# ACTION ITEM
From the first line to the last, restate the data exactly, leaving out the images.

# RECORDED INFORMATION
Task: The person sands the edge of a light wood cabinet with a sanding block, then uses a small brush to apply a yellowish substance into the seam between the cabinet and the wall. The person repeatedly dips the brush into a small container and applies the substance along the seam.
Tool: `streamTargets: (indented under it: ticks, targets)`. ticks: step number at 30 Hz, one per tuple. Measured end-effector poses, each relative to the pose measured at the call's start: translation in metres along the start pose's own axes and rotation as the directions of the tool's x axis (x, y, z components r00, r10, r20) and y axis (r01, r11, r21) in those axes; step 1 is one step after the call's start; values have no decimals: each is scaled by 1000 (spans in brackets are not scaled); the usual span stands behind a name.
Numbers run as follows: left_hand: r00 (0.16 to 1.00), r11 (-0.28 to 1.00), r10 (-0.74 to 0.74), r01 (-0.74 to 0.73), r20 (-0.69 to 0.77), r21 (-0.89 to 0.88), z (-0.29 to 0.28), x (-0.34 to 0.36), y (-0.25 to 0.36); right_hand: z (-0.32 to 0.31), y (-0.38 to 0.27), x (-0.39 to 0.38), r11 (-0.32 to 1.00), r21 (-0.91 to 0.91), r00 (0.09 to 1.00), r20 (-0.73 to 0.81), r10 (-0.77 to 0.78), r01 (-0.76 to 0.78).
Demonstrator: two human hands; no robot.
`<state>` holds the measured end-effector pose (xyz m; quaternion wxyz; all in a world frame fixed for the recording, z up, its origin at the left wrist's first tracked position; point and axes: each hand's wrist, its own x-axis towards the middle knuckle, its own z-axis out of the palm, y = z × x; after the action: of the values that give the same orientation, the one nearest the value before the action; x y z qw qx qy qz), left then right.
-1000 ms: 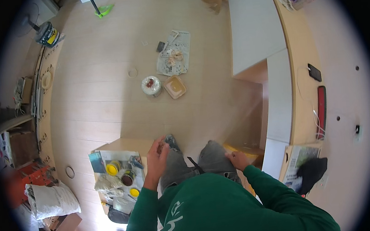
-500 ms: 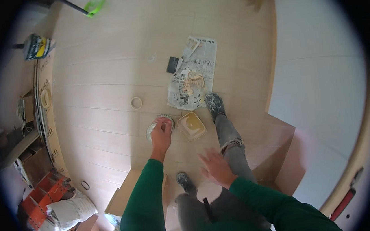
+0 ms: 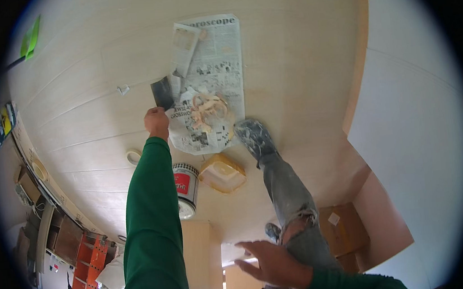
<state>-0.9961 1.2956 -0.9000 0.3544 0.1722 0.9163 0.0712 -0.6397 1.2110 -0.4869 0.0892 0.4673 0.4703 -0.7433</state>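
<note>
My left hand (image 3: 156,122) reaches far forward, its fingers closed on the near edge of a dark square sheet of sandpaper (image 3: 162,93). The sheet lies beside a newspaper (image 3: 218,47) spread on the floor. Crumpled strips of used masking tape (image 3: 207,111) and a folded piece of newspaper (image 3: 183,44) rest on it. Over my bent knee, my right hand (image 3: 275,263) is open with its fingers spread and nothing in it. A metal paint can (image 3: 188,184) stands by my left forearm, partly hidden by it. Next to the can is a yellowish plastic tub (image 3: 223,173).
A masking tape roll (image 3: 133,157) lies left of the can. A cardboard box (image 3: 201,260) is near my left arm. Along the left wall are an orange ladder (image 3: 88,272) and a green-edged dustpan (image 3: 31,38). A large white panel (image 3: 408,103) runs along the right.
My left hand has left the paint can and moved forward to the sandpaper. I have leaned forward, so the view has shifted. My right hand stays open near my knee.
</note>
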Motion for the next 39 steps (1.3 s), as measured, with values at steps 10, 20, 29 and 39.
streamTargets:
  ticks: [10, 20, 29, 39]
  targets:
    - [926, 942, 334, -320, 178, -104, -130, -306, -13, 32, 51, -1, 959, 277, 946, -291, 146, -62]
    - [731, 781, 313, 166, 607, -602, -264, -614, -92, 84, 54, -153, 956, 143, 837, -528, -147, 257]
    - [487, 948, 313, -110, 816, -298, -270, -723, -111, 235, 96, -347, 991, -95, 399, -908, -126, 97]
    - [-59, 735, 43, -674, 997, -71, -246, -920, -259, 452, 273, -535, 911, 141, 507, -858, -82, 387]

# TASK RESPONSE
Task: The person sands the edge of a light wood cabinet with a sanding block, then uses a small brush to apply a yellowish substance into the seam between the cabinet and the wall. The person repeatedly dips the brush into a small container and applies the substance along the seam.
Tool: `streamTargets: (indented under it: ticks, targets)`. ticks: step number at 30 Hz, one per tuple. Measured end-effector poses, each relative to the pose measured at the call's start: translation in metres along the start pose's own axes and rotation as the directions of the tool's x axis (x, y, z components r00, r10, r20) and y axis (r01, r11, r21) in those axes; step 1 is one step after the call's start; values have no decimals: each is scaled by 1000 (spans in brackets are not scaled); the usual span stands behind a name.
Numbers run as follows: left_hand: r00 (0.16 to 1.00), r11 (-0.28 to 1.00), r10 (-0.74 to 0.74), r01 (-0.74 to 0.73), r20 (-0.69 to 0.77), r21 (-0.89 to 0.88), z (-0.29 to 0.28), x (-0.34 to 0.36), y (-0.25 to 0.36); right_hand: z (-0.32 to 0.31), y (-0.38 to 0.27), x (-0.39 to 0.38), r11 (-0.32 to 1.00), r21 (-0.91 to 0.91), r00 (0.09 to 1.00), r20 (-0.73 to 0.81), r10 (-0.77 to 0.78), r01 (-0.76 to 0.78).
Demonstrator: two human hands; no robot.
`<state>` holds the measured end-effector pose (xyz m; quaternion wxyz; all in a world frame fixed for the recording, z up, its origin at the left wrist's first tracked position; point and axes: each hand's wrist, its own x-axis towards the middle knuckle, its own z-axis out of the palm, y = z × x; after the action: of the values that give the same orientation, the one nearest the value before the action; x y z qw qx qy qz), left then right.
-1000 ms: 
-500 ms: 
+0 ms: 
<state>-0.9961 1.2956 -0.9000 0.3544 0.1722 0.9163 0.0712 -0.6397 1.2110 -0.4869 0.0892 0.4673 0.4703 -0.7433</state>
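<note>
My left hand (image 3: 156,122) reaches far forward, its fingers closed on the near edge of a dark square sheet of sandpaper (image 3: 162,93). The sheet lies beside a newspaper (image 3: 218,47) spread on the floor. Crumpled strips of used masking tape (image 3: 207,111) and a folded piece of newspaper (image 3: 183,44) rest on it. Over my bent knee, my right hand (image 3: 275,263) is open with its fingers spread and nothing in it. A metal paint can (image 3: 188,184) stands by my left forearm, partly hidden by it. Next to the can is a yellowish plastic tub (image 3: 223,173).
A masking tape roll (image 3: 133,157) lies left of the can. A cardboard box (image 3: 201,260) is near my left arm. Along the left wall are an orange ladder (image 3: 88,272) and a green-edged dustpan (image 3: 31,38). A large white panel (image 3: 408,103) runs along the right.
My left hand has left the paint can and moved forward to the sandpaper. I have leaned forward, so the view has shifted. My right hand stays open near my knee.
</note>
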Motion for the next 39 steps (1.3 s), as measured, with values at steps 10, 20, 29 and 39.
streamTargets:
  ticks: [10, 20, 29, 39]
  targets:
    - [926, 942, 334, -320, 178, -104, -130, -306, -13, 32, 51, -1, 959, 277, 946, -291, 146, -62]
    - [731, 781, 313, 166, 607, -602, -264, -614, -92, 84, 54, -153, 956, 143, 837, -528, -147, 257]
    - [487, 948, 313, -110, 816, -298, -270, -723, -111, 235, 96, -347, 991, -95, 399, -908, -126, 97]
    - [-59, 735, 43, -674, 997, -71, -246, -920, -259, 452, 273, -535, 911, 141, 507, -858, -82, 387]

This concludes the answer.